[Opening Supplied material section]

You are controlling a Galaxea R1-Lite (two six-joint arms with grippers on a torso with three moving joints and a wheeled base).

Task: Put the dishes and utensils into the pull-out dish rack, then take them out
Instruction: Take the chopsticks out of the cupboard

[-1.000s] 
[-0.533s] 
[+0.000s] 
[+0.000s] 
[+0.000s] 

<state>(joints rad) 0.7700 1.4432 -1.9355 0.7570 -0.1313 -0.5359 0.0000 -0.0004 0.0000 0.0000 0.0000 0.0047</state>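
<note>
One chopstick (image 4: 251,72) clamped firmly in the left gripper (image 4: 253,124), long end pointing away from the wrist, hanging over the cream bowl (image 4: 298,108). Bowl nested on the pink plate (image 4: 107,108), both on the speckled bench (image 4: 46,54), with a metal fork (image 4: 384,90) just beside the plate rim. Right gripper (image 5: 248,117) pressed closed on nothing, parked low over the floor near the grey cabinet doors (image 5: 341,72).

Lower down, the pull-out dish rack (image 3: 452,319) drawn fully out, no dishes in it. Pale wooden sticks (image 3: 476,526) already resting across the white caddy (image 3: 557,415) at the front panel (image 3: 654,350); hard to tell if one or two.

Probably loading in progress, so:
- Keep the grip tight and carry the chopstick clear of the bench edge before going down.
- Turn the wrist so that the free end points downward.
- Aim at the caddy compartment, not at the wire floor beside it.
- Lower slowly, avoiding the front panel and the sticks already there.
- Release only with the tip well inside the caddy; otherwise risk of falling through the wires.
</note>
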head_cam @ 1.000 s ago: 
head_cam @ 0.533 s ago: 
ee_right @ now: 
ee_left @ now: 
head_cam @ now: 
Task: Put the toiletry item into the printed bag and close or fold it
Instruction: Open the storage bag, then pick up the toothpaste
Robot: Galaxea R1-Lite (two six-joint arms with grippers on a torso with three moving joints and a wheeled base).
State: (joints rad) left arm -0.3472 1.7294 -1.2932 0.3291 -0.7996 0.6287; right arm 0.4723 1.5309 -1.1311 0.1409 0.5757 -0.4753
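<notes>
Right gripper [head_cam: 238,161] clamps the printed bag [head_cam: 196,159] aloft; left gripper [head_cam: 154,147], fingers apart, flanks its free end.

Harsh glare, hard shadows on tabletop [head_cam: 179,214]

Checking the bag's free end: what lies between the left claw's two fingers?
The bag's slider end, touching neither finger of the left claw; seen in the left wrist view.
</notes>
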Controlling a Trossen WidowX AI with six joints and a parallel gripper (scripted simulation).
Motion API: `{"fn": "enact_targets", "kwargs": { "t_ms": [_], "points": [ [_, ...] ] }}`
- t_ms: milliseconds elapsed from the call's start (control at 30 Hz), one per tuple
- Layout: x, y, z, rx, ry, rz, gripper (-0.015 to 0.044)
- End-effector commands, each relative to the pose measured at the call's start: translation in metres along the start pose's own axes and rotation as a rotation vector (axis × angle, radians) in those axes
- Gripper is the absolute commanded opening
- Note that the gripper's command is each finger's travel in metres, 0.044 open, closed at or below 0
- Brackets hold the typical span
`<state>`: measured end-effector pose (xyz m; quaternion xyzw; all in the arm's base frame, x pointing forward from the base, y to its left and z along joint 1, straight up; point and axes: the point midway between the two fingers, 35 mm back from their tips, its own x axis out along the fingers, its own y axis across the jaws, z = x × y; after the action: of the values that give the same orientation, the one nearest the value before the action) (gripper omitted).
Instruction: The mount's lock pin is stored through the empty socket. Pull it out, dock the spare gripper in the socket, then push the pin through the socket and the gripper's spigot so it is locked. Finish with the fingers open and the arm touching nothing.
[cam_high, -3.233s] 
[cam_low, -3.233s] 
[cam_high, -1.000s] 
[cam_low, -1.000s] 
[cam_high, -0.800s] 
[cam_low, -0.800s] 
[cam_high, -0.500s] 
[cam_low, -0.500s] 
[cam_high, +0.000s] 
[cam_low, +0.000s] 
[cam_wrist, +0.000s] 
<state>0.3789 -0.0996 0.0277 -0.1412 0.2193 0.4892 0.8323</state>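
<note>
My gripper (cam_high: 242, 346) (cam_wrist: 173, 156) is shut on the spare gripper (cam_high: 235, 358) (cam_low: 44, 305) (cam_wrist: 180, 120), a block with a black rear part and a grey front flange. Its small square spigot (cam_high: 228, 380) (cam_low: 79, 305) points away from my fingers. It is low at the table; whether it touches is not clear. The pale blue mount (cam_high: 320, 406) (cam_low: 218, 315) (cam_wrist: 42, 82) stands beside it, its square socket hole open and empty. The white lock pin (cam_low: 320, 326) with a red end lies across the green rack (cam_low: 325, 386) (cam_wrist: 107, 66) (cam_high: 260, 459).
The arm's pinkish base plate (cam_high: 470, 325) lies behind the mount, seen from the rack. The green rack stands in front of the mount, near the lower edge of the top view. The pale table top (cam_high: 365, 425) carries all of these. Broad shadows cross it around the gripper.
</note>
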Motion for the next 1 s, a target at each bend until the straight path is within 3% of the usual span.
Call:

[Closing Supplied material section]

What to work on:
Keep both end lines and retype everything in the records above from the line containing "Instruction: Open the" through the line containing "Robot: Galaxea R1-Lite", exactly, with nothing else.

Response area:
Instruction: Open the storage bag, then pick up the toothpaste
Robot: Galaxea R1-Lite (two six-joint arms with grippers on a torso with three moving joints and a wheeled base).

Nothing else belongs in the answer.